COLLECTED MATERIAL
═══
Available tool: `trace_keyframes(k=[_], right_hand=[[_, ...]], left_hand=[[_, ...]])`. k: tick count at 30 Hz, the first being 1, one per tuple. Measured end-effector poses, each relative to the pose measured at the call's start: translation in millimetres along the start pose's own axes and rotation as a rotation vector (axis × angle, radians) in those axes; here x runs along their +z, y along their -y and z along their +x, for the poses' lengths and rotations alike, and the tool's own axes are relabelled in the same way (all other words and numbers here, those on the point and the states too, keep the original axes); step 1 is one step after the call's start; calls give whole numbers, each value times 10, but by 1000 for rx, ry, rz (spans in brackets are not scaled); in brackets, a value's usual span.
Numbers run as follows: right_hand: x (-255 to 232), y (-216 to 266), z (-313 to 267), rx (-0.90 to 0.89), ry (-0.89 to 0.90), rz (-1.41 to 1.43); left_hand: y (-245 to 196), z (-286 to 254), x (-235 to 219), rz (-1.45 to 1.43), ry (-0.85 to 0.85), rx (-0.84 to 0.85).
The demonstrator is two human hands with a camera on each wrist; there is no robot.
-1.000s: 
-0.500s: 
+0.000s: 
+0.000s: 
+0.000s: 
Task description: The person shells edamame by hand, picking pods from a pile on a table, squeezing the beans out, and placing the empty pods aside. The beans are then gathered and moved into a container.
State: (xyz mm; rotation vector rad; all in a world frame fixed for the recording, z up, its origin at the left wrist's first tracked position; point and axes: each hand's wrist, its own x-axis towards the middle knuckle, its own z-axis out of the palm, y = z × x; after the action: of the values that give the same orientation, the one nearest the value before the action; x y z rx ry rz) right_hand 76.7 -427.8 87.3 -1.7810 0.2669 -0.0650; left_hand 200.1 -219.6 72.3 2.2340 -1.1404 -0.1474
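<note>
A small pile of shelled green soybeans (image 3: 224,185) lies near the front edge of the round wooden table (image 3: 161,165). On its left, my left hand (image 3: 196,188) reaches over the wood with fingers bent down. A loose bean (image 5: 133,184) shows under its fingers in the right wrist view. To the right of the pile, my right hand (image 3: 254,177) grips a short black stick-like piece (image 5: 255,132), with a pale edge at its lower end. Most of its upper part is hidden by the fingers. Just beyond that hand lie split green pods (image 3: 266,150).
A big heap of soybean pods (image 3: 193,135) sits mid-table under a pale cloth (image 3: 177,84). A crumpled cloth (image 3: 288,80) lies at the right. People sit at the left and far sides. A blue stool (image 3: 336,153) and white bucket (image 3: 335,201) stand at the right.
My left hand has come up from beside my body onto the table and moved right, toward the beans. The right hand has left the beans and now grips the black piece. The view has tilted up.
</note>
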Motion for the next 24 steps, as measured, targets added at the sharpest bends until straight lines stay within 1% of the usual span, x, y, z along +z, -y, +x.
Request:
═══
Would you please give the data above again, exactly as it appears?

EXPECTED ANSWER
Available tool: `trace_keyframes(k=[_], right_hand=[[_, ...]], left_hand=[[_, ...]])`. k: tick count at 30 Hz, the first being 1, one per tuple. Measured end-effector poses, each relative to the pose measured at the call's start: translation in millimetres along the start pose's own axes and rotation as a rotation vector (axis × angle, radians) in those axes; here x runs along their +z, y along their -y and z along their +x, for the poses' lengths and rotations alike, and the tool's own axes are relabelled in the same way (all other words and numbers here, those on the point and the states too, keep the original axes); step 1 is one step after the call's start; calls give whole numbers, each value times 10, but by 1000 for rx, ry, rz (spans in brackets are not scaled); in brackets, a value's usual span.
Numbers run as follows: right_hand: x (-255 to 232), y (-216 to 266), z (-313 to 267), rx (-0.90 to 0.89), ry (-0.89 to 0.90), rz (-1.41 to 1.43); left_hand: y (-245 to 196), z (-286 to 254), x (-235 to 219), rz (-1.45 to 1.43), ry (-0.85 to 0.85), rx (-0.84 to 0.85).
The demonstrator is two human hands with a camera on each wrist; there is no robot.
-1.000s: 
-0.500s: 
+0.000s: 
+0.000s: 
+0.000s: 
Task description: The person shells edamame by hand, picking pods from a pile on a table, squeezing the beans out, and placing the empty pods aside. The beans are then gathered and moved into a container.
State: (xyz mm; rotation vector rad; all in a world frame fixed for the recording, z up, its origin at the left wrist's first tracked position; point and axes: each hand's wrist, its own x-axis towards the middle knuckle, its own z-axis out of the palm, y = z × x; after the action: of the values that give the same orientation, the one nearest the value before the action; x y z rx ry rz) right_hand 76.7 -427.8 87.3 -1.7810 0.2669 -0.0650; left_hand 200.1 -219.6 72.3 2.2340 -1.1404 -0.1474
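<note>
A small pile of shelled green soybeans (image 3: 224,185) lies near the front edge of the round wooden table (image 3: 161,165). On its left, my left hand (image 3: 196,188) reaches over the wood with fingers bent down. A loose bean (image 5: 133,184) shows under its fingers in the right wrist view. To the right of the pile, my right hand (image 3: 254,177) grips a short black stick-like piece (image 5: 255,132), with a pale edge at its lower end. Most of its upper part is hidden by the fingers. Just beyond that hand lie split green pods (image 3: 266,150).
A big heap of soybean pods (image 3: 193,135) sits mid-table under a pale cloth (image 3: 177,84). A crumpled cloth (image 3: 288,80) lies at the right. People sit at the left and far sides. A blue stool (image 3: 336,153) and white bucket (image 3: 335,201) stand at the right.
My left hand has come up from beside my body onto the table and moved right, toward the beans. The right hand has left the beans and now grips the black piece. The view has tilted up.
</note>
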Motion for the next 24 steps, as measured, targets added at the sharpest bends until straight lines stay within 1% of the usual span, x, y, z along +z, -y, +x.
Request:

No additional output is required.